La demande d'achat d'or des banques centrales a diminué de 82% par rapport à la moyenne de 2025 en janvier, mais la base de la demande des pays souverains s'élargit - selon le World Gold Council (WGC).
Dans son dernier rapport, le WGC a déclaré que les banques centrales n'avaient acheté que moins de 20% de la demande mensuelle moyenne de 2025 en janvier dernier. Cependant, de nombreux nouveaux pays sont également entrés sur le marché, ce qui montre que la base d'accumulation de réserves d'or s'étend progressivement.
Mme Marissa Salim - responsable de la recherche pour la région Asie-Pacifique au WGC - a déclaré: "La dynamique d'achat d'or des banques centrales a ralenti au début de l'année, par rapport à la moyenne des 12 mois précédents de 27 tonnes/mois.
Le volume total d'achats nets en janvier n'a atteint que 5 tonnes. Les prix de l'or fluctuent fortement et les vacances pourraient faire stagner temporairement certaines banques centrales. Cependant, les tensions géopolitiques qui ne montrent aucun signe de ralentissement devraient continuer à stimuler la tendance à l'accumulation d'or en 2026 et au-delà".

Selon Mme Salim, les achats d'or en janvier se sont principalement concentrés en Asie et en Europe de l'Est.
La Banque centrale d'Ouzbékistan a acheté 9 tonnes supplémentaires au cours du mois, poursuivant sa série d'achats depuis octobre. Les réserves d'or du pays ont augmenté pour atteindre 399 tonnes. La part de l'or dans les réserves totales de change de l'Ouzbékistan a fortement augmenté, passant de 57% à la même période en 2020 à 86% en janvier 2026.
La Banque Negara de Malaisie est le nouveau nom dans la liste des pays acheteurs d'or, en achetant 3 tonnes supplémentaires en janvier - la première augmentation des réserves depuis 2018. Après cette transaction, les réserves d'or de la Malaisie ont atteint 42 tonnes, soit l'équivalent de 5% des réserves totales de change à la fin du mois de janvier.
Les autres banques centrales qui ont acheté de l'or en janvier comprennent la République tchèque et l'Indonésie (2 tonnes chacune), la Chine et la Serbie (1 tonne chacune). La Chine a acheté de l'or pendant 15 mois consécutifs, portant la part de l'or dans les réserves totales à près de 10%.

À l'inverse, la Banque centrale de Russie a été le principal vendeur net du mois, avec 9 tonnes d'or vendues. Vient ensuite la Banque centrale de Bulgarie (2 tonnes), cet or a été transféré à la Banque centrale européenne (BCE) dans le cadre de l'adhésion de la Bulgarie à la zone euro à partir du 1er janvier 2026, devenant le 21e membre de l'Union européenne. Le Kazakhstan et le Kirghizistan ont également vendu chacun 1 tonne d'or de réserve.
Il est à noter que la Corée du Sud est également revenue sur le marché en tant qu'acheteur, pour la première fois depuis plus d'une décennie.

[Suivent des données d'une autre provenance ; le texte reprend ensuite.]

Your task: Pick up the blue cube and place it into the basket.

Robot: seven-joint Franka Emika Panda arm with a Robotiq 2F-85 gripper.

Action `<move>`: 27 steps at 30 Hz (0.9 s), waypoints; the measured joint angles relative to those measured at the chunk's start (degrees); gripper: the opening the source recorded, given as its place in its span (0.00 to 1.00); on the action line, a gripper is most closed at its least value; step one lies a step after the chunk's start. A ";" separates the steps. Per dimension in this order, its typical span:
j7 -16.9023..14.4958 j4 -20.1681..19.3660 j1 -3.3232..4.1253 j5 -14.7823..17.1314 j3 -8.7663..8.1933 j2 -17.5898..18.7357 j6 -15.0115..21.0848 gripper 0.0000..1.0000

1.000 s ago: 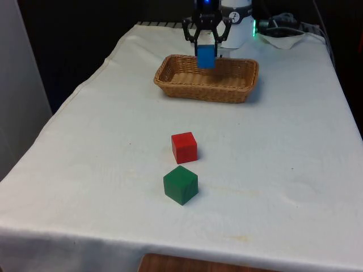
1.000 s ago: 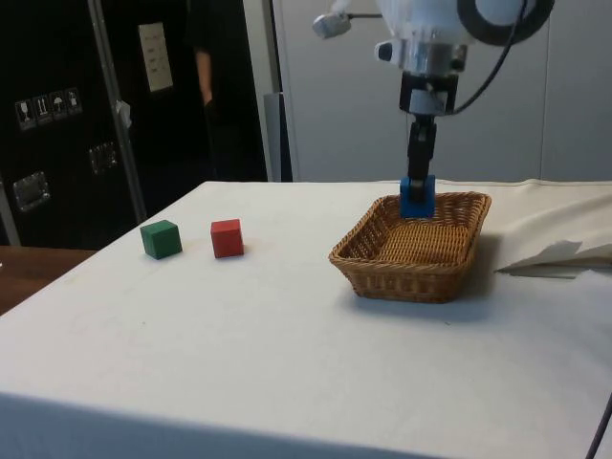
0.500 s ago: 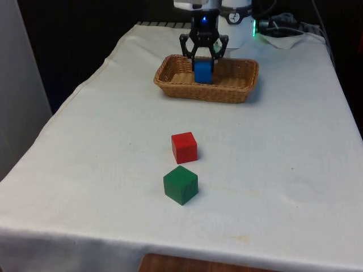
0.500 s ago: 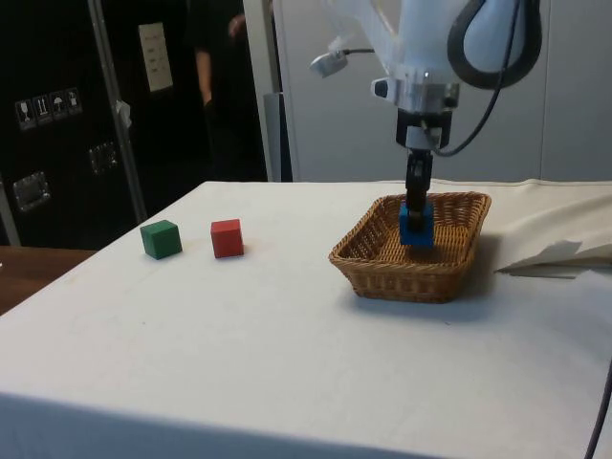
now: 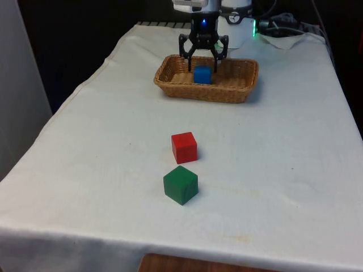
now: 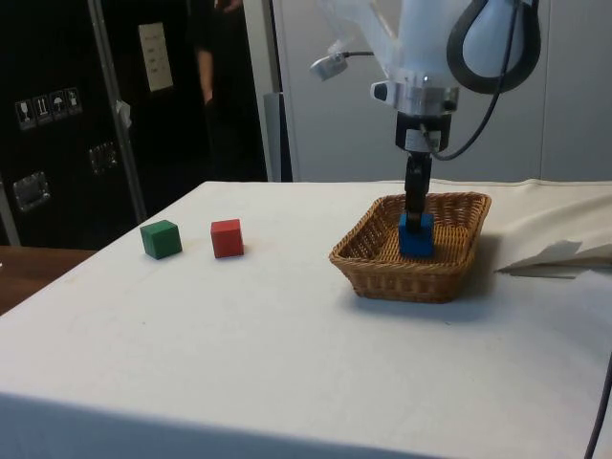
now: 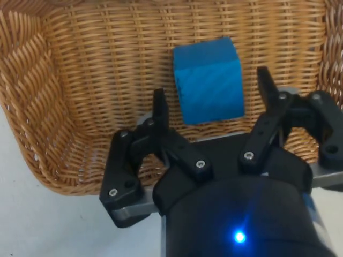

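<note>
Blue cube (image 7: 209, 79): seated on the floor of the basket (image 7: 80, 80), between and just below the spread fingertips, touched by neither.
Gripper (image 7: 210, 99): fingers held apart, nothing grasped; positioned directly above the cube, inside the basket rim.

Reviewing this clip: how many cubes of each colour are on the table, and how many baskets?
Blue wooden cube: 1, lying in the basket
Red wooden cube: 1
Green wooden cube: 1
Woven wicker basket: 1
Total: 4
</note>
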 measured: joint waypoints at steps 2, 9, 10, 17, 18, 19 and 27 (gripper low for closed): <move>0.00 0.00 0.00 0.00 0.00 0.00 0.00 0.89; 0.00 0.00 0.00 0.00 0.00 0.00 -0.06 1.00; 0.00 0.00 0.00 0.00 0.00 0.00 -0.06 1.00; 0.40 1.72 0.06 0.00 0.11 -0.80 -1.49 1.00; 0.40 1.72 0.06 0.00 0.11 -0.80 -1.49 1.00; 0.74 2.35 0.17 0.00 0.17 -1.43 -2.92 1.00; 1.26 4.07 0.57 0.69 0.23 -4.18 -6.88 1.00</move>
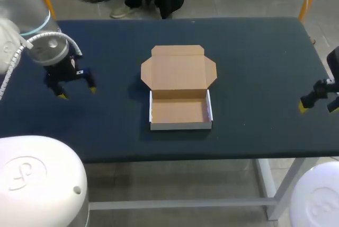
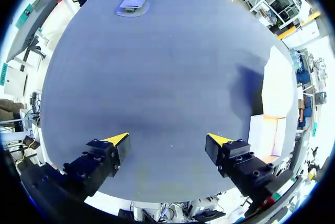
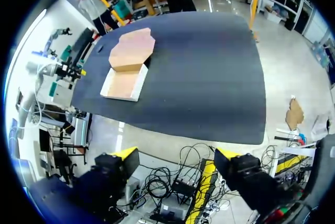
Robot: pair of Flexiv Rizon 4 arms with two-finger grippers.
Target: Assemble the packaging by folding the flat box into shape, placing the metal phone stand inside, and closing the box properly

La Banque de Corée du Sud (BOK) a annoncé qu'elle inclurait les fonds ETF d'or physique cotés à l'étranger dans son portefeuille de réserves de change à partir du premier trimestre 2026, marquant ainsi le premier investissement lié à l'or depuis 2013.
BOK a déclaré que l'avantage des ETF est leur liquidité élevée et leur facilité de négociation par rapport à l'or physique. Actuellement, cette banque détient 104 tonnes d'or physique, soit environ 4% des réserves totales, et se classe au 41e rang mondial.
Cependant, selon l'enquête sur les réserves d'or de la Banque centrale de 2025 menée par le WGC, l'accès à l'or par le biais des ETF reste assez rare dans les banques centrales. Aucune des parties interrogées n'a choisi cette forme d'achat d'or.
Le Conseil mondial de l'or estime que l'augmentation du nombre de banques centrales participant à l'accumulation d'or pourrait devenir une tendance marquante en 2026.
Comme nous l'avons vu en janvier, les banques centrales de Malaisie et de Corée du Sud ont toutes deux repris leur intérêt pour l'augmentation de la part de l'or après une longue absence. Les 10 à 15 prochains jours pourraient être décisifs pour le contexte géopolitique de cette année, alors que les tensions américano-iraniennes continuent de s'intensifier sans signe de solution diplomatique.
Le fort taux d'accumulation d'or des banques centrales depuis 2022 est lié à la manière dont les pays se positionnent dans un ordre mondial en évolution", a déclaré Mme Salim.